Gnosis launches Visa card that lets you spend crypto for safekeeping in Europe, US and Hong Kong coming soon

Photo of author

By Webdesk

[ad_1]

The world of cryptocurrency has often been criticized for being exclusive and catering mainly to speculators and crypto-savvy individuals. Despite this, many proponents believe that the underlying decentralized technology has the potential to benefit society as a whole.

Gnosis, a well-established blockchain project in the developer community, is working to demonstrate the wider applicability of web3 by bridging the gap between self-custodial crypto wallets and traditional payment methods such as Visa. Its latest product, Gnosis Card, is a Visa card that allows users to spend their money from self-custodial wallets wherever the payment method is accepted.

As Gnosis Pay launches at the major Ethereum community conference EthCC in Paris, the goal is to reach a wider audience outside of the crypto community, said Dr. Friederike Ernst, co-founder of Gnosis.

Since the FTX implosion exposed the misappropriation of client funds, there has been a seismic shift in the crypto industry, with users moving their assets away from centralized exchanges and into self-custodial wallets like MetaMask and Ledger.

But for a long time, there has been no convenient way to spend self-custodial assets in the real world. The crypto industry, Ernst admitted, is currently dominated by “all those tokens that don’t work anywhere else”.

“We have always had a very strong line between crypto and the real world. We are trying to erase this little by little so that people can use their real money in crypto and use their crypto to pay for things in the real world,” she said.

The Gnosis Card will initially launch in the UK and the EU, with plans to expand to Brazil, Mexico, Singapore and Hong Kong. Gnosis Pay aims to launch in the US by the end of Q3 and will partner with MakerDAO to offer its USD-denominated stablecoin Dai as a credit card option.

Gnosis has already figured out the unit economy of the map. Gnosis Card retails for $30, while the cost of producing and distributing the physical card is $10, with the excess going to engineering and compliance infrastructure. Transaction fees will generate revenue and card adoption will drive demand for Gnosis’s GMO token, ultimately boosting the blockchain ecosystem.

Spend crypto like fiat

When asked why the financial system needs crypto’s game at all, Ernst argued for a more favorable future where crypto truly enables peer-to-peer transfers, but the technology needs time to mature.

“You have to give people like us some time because we are really trying to build these things out. Basically, the user experience provided by true peer-to-peer trust is superior in every way to what we currently have, and I think we need to get to the point where this is actually felt by the user.

Unsurprisingly, a project like Gnosis Card requires significant hard work in terms of technology development, integration with the existing financial system, and compliance.
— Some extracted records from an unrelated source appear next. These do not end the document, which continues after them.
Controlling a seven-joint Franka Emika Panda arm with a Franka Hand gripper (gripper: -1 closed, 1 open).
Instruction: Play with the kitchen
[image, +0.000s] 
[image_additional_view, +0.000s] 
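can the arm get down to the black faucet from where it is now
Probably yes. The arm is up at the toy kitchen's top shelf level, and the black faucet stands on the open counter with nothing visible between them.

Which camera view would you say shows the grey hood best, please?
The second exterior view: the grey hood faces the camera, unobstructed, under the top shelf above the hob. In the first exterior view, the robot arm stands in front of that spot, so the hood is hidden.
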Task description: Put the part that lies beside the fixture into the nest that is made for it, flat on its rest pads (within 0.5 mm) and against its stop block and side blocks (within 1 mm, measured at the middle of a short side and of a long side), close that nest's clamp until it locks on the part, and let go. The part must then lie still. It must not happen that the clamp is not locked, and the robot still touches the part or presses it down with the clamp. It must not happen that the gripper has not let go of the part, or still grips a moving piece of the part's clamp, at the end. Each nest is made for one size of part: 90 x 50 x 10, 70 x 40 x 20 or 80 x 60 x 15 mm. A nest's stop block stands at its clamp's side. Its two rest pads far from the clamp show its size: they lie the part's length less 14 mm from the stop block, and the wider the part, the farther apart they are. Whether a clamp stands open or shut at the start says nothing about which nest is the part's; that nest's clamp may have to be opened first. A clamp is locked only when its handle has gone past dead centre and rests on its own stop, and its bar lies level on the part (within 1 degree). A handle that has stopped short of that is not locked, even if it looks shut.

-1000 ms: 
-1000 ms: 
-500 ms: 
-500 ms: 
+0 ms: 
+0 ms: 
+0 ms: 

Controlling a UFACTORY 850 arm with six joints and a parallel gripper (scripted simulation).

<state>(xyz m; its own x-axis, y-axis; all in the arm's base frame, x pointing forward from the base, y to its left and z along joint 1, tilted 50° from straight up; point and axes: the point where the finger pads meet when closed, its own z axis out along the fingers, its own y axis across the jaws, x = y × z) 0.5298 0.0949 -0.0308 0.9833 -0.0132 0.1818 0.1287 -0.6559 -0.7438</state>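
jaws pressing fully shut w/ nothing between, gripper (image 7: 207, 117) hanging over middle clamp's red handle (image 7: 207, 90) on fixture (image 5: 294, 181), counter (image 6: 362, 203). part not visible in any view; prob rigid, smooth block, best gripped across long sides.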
“On the old side, when you pay somewhere, it looks so simple, but your payment actually passes through many hands. With all of these you need contracts [parties] for the transaction to actually take place. You need to join Visa, which we are; we will also become a member of MasterCard,” said Ernst.

One of the key partners powering Gnosis Card is Monerium, the company that offers the euro-denominated EURe, the only stablecoin regulated in the European Union. Monerium allows users to link their wallets to an international bank account number, or IBAN, which is a standardized system for identifying bank accounts across borders that is widely used in Europe.

When users send money from a bank account to a wallet-linked IBAN, payments as EURes are stored on blockchains such as Ethereum and Gnosis and reflected in their wallets. Conversely, when users sign off payments from their wallets, EURes are burned and sent to their bank accounts as Euros.

Scaling up fintech with crypto

Gnosis is also launching Gnosis Pay, a set of developer tools that allow crypto wallets to create a version of their Gnosis card for users without having to jump all the hoops to build an online payment system. For example, MetaMask could issue a MetaMask card simply by using Gnosis Pay’s APIs and tools.

The offering provides another revenue stream for Gnosis. When it allows other wallets to issue their own internal cards, a portion of the revenue is also taken.

Starting a fintech company has become very expensive, argued Julian Leitloff, co-founder and CEO of decentralized identity startup Fractal, one of Gnosis Pay’s tech partners. But a solution like Gnosis Pay will eventually help lower the bar for entering the field, he said.

“Fintech is supposed to be international, but all those companies, what they do is — we launch in Germany, and then we launch in France, then we launch in Portugal, so it’s kind of a piecemeal until they’re kind of international , ” he said. “And you have to use whatever the licensed bank assigns to you, which is usually their own products.”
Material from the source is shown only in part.